→ **PROBLEM**
Needed from the data below: every line from the one with "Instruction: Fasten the" up to and including the one with "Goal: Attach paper", repeated exactly and with nothing else.

(Items from a dataset)
# # # # # # #

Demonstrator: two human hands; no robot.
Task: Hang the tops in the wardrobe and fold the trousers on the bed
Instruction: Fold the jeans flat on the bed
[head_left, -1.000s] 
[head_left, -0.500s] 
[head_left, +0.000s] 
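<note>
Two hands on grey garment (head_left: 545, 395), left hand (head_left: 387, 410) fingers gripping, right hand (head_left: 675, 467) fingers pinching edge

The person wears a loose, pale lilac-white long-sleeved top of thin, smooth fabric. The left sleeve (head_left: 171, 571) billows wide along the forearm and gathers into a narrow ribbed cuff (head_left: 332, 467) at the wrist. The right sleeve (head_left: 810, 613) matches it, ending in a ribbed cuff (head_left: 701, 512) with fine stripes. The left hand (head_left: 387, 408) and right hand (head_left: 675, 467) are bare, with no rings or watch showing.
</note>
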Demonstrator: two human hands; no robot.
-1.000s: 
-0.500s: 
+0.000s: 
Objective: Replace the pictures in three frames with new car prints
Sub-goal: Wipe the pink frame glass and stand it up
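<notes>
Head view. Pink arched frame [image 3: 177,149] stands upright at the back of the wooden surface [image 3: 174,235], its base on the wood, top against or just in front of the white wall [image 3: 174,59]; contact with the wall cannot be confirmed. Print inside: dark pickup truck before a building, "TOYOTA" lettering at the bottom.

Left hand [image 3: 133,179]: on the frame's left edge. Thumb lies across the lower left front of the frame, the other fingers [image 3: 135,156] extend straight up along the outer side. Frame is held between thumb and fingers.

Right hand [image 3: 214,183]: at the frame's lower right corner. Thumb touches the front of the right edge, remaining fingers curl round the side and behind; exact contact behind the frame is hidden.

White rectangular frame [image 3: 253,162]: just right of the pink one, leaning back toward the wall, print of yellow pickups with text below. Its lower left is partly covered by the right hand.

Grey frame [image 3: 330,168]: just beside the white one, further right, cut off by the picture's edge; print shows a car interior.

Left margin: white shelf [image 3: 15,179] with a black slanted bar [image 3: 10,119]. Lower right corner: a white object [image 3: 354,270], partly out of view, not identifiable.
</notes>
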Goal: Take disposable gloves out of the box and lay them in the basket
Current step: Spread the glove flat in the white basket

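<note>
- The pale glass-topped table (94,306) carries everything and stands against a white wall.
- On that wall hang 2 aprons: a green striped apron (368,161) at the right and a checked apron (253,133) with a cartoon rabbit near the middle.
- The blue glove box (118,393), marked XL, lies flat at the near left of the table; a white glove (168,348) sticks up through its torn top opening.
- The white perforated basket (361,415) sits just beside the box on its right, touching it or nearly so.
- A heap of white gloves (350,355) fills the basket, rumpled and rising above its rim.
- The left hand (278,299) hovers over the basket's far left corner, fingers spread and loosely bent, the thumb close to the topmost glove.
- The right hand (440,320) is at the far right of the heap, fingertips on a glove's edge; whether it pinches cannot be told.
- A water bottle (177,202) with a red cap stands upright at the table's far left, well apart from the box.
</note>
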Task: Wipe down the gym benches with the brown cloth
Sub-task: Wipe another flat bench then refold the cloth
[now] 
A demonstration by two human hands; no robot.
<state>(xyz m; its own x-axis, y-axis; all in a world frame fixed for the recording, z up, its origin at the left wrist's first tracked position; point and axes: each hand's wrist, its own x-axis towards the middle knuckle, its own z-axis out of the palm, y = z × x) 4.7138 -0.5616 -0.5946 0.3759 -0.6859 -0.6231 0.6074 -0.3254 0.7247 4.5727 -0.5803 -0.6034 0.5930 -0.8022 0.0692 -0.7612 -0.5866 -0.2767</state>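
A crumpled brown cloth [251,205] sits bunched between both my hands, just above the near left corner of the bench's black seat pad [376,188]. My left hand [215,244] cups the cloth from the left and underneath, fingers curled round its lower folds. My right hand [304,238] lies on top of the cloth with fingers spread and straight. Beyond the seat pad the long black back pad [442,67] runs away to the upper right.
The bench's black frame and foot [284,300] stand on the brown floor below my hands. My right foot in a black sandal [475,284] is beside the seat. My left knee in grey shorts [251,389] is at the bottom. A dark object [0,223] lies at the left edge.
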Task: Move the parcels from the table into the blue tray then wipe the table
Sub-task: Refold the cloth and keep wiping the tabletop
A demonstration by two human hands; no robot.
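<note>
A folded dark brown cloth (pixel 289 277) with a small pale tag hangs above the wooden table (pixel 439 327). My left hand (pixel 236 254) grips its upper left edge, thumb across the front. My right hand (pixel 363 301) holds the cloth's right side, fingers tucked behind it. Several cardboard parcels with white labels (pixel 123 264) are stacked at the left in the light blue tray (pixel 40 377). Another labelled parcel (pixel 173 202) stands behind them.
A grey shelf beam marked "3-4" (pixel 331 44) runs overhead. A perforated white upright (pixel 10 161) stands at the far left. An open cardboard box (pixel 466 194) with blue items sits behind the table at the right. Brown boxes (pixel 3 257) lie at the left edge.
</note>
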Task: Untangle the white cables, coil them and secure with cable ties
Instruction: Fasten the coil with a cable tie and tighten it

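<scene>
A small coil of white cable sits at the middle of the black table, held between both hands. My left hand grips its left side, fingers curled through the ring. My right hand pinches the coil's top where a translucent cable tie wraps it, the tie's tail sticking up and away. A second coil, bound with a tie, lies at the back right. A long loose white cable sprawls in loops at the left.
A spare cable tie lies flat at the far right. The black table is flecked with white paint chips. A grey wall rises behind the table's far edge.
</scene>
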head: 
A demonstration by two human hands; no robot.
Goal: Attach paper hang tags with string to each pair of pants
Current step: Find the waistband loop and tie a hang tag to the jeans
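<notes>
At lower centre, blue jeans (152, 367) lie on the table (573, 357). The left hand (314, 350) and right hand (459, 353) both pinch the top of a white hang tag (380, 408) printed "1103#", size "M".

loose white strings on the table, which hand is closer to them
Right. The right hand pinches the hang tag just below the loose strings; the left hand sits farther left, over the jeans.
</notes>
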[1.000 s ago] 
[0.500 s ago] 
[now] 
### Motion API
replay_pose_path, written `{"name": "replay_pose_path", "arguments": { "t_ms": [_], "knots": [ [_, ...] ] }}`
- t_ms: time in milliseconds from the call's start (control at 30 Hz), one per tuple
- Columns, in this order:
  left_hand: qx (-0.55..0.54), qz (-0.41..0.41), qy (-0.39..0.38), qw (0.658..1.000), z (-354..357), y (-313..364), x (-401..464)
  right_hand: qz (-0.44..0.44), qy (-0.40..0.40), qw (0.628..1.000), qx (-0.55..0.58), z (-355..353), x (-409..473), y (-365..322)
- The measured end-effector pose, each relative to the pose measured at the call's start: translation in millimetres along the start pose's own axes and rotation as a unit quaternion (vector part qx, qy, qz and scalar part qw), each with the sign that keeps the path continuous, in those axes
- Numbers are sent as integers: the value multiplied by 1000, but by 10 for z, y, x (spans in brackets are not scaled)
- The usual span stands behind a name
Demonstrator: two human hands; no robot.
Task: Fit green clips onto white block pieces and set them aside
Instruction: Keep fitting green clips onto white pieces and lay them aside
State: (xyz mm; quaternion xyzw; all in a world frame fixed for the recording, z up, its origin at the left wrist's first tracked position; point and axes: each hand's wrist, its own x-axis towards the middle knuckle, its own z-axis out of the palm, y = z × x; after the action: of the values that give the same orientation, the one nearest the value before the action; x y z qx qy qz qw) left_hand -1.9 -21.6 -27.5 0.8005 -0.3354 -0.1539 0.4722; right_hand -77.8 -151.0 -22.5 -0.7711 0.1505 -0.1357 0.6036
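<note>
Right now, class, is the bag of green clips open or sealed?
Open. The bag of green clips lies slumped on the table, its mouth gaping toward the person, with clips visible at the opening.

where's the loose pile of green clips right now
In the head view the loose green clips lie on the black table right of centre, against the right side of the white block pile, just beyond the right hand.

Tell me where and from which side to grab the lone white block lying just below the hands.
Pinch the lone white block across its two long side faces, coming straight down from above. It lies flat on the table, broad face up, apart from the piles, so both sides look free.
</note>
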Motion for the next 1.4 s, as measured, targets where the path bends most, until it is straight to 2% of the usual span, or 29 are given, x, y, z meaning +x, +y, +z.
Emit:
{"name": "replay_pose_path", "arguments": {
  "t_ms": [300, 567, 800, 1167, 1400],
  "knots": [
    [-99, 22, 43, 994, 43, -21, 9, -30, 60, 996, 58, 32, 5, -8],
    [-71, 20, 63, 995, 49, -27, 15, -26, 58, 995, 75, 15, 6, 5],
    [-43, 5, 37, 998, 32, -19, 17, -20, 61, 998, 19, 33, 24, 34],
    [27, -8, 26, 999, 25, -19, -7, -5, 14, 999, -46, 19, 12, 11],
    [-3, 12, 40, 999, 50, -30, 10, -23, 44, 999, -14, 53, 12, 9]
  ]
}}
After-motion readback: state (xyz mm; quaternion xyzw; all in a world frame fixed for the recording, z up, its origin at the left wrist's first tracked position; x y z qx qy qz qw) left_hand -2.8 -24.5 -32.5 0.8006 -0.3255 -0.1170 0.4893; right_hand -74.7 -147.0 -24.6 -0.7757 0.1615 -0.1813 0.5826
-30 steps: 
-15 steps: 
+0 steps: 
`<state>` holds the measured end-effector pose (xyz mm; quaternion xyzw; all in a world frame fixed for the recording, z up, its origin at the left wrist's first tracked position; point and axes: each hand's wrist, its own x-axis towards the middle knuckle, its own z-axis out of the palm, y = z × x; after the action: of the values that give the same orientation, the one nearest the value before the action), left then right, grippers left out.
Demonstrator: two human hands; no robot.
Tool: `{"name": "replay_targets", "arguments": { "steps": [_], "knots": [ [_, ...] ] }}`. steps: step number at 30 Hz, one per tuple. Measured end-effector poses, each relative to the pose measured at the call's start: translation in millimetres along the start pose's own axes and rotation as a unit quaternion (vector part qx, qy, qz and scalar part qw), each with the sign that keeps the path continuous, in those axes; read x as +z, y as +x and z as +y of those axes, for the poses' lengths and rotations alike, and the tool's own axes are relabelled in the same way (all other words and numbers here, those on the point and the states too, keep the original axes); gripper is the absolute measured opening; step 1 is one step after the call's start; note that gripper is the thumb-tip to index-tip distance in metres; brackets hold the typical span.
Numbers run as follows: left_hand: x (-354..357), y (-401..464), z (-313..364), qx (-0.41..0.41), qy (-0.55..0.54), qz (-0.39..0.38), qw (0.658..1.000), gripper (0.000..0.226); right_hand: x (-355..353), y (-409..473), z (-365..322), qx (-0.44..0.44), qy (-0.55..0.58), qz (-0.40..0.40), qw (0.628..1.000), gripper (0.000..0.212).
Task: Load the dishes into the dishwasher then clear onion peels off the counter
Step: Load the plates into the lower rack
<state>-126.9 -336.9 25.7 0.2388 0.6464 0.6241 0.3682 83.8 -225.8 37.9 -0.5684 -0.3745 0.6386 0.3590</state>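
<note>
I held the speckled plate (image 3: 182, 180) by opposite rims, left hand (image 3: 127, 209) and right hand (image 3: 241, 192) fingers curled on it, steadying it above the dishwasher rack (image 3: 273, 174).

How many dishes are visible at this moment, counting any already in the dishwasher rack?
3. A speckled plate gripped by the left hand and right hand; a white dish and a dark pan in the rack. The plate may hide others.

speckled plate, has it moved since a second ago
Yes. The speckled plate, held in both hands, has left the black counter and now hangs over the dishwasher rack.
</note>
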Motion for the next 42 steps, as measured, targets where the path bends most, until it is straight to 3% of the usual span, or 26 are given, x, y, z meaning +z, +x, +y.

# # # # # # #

→ **SOLUTION BELOW**
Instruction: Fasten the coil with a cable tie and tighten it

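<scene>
A small coil of white cable sits at the middle of the black table, held between both hands. My left hand grips its left side, fingers curled through the ring. My right hand pinches the coil's top where a translucent cable tie wraps it, the tie's tail sticking up and away. A second coil, bound with a tie, lies at the back right. A long loose white cable sprawls in loops at the left.
A spare cable tie lies flat at the far right. The black table is flecked with white paint chips. A grey wall rises behind the table's far edge.
</scene>
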head: 
A demonstration by two human hands; no robot.
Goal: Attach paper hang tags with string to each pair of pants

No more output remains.